### HOW TO COMPLETE THIS TASK
Count how many lines below include the string "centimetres", and give that number without anything else.

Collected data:
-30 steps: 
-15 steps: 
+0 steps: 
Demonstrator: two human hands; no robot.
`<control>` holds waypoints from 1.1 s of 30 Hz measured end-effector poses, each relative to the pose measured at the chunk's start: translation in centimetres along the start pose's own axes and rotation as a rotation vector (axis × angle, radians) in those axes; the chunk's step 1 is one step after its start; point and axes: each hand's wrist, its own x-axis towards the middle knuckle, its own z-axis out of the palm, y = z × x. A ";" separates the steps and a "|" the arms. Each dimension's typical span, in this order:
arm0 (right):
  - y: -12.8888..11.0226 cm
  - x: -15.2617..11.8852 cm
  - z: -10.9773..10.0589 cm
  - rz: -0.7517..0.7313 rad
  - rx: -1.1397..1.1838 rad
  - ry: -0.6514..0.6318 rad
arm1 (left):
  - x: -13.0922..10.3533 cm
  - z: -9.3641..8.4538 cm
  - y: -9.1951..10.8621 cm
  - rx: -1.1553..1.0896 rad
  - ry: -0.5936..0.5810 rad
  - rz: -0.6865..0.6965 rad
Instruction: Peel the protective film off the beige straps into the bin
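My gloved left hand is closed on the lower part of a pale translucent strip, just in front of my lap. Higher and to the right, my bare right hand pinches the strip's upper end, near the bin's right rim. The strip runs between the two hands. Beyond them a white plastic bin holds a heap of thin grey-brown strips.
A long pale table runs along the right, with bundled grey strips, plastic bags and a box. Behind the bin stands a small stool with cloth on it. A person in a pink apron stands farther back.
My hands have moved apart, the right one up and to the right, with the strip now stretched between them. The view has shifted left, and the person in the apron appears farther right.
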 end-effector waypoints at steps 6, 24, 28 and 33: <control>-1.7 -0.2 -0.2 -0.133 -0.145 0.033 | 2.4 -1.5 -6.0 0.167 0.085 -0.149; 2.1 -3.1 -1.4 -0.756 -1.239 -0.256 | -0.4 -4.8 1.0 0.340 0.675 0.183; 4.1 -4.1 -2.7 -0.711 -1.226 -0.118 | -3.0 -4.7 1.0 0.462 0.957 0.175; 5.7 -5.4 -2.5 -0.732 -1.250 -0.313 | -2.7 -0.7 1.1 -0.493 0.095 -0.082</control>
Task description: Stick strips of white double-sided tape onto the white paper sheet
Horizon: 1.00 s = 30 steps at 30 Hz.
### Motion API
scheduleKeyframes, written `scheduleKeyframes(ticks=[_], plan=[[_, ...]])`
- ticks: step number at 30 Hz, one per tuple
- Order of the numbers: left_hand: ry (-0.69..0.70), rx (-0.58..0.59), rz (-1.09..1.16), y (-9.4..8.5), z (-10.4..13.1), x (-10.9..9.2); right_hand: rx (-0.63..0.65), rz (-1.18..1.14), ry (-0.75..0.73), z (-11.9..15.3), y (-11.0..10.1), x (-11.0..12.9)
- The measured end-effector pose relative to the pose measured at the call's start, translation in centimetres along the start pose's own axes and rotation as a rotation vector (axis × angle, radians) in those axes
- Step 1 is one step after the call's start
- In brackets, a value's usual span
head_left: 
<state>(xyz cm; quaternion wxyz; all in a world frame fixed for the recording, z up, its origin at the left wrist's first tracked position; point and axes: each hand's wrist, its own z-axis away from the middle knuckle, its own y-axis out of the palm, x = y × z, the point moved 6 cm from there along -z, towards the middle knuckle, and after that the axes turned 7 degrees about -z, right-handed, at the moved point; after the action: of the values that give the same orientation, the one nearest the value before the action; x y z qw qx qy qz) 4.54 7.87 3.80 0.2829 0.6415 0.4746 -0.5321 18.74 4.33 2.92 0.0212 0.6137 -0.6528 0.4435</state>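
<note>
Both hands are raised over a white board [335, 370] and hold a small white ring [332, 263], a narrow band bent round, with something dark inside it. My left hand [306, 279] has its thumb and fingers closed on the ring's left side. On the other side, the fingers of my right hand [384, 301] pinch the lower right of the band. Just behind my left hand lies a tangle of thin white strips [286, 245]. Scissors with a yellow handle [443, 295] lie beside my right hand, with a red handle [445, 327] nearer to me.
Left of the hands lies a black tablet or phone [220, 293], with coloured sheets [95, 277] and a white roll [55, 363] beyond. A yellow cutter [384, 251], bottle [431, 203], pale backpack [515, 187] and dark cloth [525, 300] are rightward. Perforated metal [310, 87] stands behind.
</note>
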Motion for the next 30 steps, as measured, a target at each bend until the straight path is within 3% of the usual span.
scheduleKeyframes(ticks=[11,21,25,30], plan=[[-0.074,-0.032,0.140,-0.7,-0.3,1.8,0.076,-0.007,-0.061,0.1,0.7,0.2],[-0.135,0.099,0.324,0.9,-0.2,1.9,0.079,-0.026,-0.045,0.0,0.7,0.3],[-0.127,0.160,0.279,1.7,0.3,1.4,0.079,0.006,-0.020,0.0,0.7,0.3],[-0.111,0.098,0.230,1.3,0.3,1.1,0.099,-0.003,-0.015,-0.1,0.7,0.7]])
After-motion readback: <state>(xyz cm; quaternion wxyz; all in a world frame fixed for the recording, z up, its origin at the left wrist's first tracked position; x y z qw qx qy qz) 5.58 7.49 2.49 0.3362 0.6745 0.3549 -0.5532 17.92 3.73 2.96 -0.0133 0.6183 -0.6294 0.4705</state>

### ANSWER TO THE PROBLEM
2